● Information supplied
□ □ □ □ □
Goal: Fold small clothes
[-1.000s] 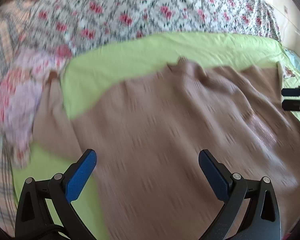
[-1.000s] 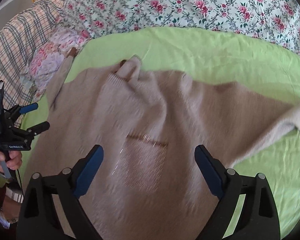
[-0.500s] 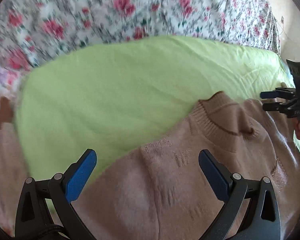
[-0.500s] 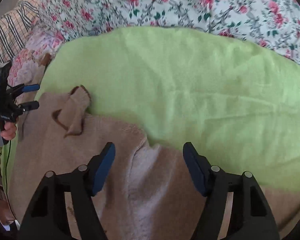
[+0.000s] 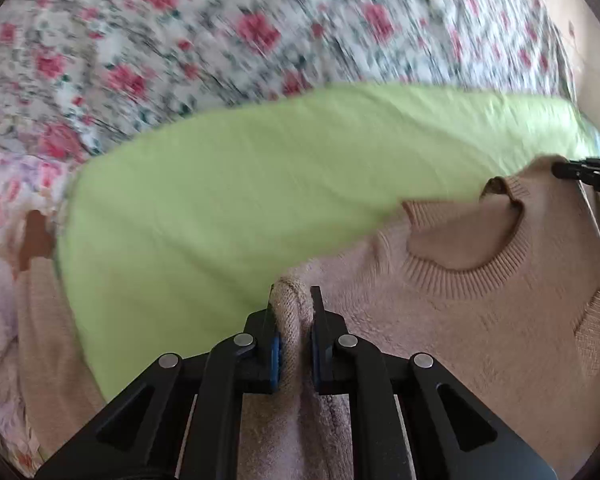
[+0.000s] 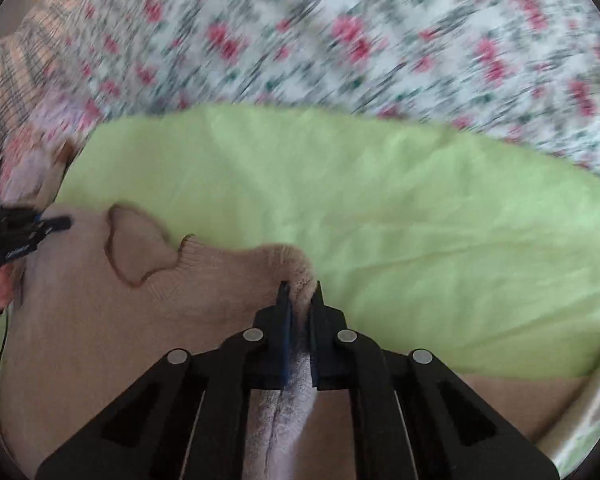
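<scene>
Left wrist view showed the left gripper point(image 5: 292, 312) pinched down on a bunched ridge of the beige ribbed-knit sweater point(image 5: 480, 340), at what looked like the shoulder, at about 9 o'clock from the sweater's ribbed round neckline point(image 5: 466, 276). Right wrist view showed the right gripper point(image 6: 299, 300) clamped likewise on a fold of the same knit at the opposite shoulder, at about 3 o'clock from the neckline. The sweater lay spread on the lime-green bedsheet point(image 6: 380, 216), its collar toward 12 o'clock and its body running toward 6 o'clock under both tools; a sleeve trailed off toward 8 o'clock in the left wrist view. Beyond the sheet, at 12 o'clock, lay the floral rose-print quilt point(image 6: 340, 40), blurred.

By the look of it, the knit was soft, limp and light, with a nap that gave the pads good purchase, so slipping seemed unlikely. It would likely stretch and sag between the two holds rather than keep a line. The shoulder seams seemed the sound places to grip, being thicker than the open body.
</scene>
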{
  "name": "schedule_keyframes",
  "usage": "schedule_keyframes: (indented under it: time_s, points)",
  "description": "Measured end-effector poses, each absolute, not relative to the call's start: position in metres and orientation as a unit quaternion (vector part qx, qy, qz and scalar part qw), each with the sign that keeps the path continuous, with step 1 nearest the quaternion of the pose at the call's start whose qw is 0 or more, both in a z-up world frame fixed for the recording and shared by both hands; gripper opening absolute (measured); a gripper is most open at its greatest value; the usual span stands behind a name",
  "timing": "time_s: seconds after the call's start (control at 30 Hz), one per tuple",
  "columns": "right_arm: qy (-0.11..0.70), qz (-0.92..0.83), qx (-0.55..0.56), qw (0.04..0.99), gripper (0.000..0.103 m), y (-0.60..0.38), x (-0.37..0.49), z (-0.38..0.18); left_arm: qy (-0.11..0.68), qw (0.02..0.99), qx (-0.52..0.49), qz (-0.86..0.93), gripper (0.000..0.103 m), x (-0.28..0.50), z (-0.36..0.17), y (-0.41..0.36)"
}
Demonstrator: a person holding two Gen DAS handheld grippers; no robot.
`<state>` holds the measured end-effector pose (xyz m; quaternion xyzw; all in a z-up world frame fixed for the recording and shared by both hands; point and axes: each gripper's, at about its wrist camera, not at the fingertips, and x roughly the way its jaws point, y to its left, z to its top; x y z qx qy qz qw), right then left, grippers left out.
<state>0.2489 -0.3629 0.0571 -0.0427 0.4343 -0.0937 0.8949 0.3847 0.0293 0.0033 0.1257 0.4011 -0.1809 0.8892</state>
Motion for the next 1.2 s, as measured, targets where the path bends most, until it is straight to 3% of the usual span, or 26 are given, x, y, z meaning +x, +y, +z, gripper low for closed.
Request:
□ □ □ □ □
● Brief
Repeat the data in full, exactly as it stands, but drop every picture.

● Output of the task
Goal: Fold small clothes
[-1.000s] 
[-1.000s] 
[-0.500s] 
[-0.500s] 
[+0.000s] 
[+0.000s] 
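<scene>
Left wrist view showed the left gripper point(image 5: 292, 312) pinched down on a bunched ridge of the beige ribbed-knit sweater point(image 5: 480, 340), at what looked like the shoulder, at about 9 o'clock from the sweater's ribbed round neckline point(image 5: 466, 276). Right wrist view showed the right gripper point(image 6: 299, 300) clamped likewise on a fold of the same knit at the opposite shoulder, at about 3 o'clock from the neckline. The sweater lay spread on the lime-green bedsheet point(image 6: 380, 216), its collar toward 12 o'clock and its body running toward 6 o'clock under both tools; a sleeve trailed off toward 8 o'clock in the left wrist view. Beyond the sheet, at 12 o'clock, lay the floral rose-print quilt point(image 6: 340, 40), blurred.

By the look of it, the knit was soft, limp and light, with a nap that gave the pads good purchase, so slipping seemed unlikely. It would likely stretch and sag between the two holds rather than keep a line. The shoulder seams seemed the sound places to grip, being thicker than the open body.
</scene>
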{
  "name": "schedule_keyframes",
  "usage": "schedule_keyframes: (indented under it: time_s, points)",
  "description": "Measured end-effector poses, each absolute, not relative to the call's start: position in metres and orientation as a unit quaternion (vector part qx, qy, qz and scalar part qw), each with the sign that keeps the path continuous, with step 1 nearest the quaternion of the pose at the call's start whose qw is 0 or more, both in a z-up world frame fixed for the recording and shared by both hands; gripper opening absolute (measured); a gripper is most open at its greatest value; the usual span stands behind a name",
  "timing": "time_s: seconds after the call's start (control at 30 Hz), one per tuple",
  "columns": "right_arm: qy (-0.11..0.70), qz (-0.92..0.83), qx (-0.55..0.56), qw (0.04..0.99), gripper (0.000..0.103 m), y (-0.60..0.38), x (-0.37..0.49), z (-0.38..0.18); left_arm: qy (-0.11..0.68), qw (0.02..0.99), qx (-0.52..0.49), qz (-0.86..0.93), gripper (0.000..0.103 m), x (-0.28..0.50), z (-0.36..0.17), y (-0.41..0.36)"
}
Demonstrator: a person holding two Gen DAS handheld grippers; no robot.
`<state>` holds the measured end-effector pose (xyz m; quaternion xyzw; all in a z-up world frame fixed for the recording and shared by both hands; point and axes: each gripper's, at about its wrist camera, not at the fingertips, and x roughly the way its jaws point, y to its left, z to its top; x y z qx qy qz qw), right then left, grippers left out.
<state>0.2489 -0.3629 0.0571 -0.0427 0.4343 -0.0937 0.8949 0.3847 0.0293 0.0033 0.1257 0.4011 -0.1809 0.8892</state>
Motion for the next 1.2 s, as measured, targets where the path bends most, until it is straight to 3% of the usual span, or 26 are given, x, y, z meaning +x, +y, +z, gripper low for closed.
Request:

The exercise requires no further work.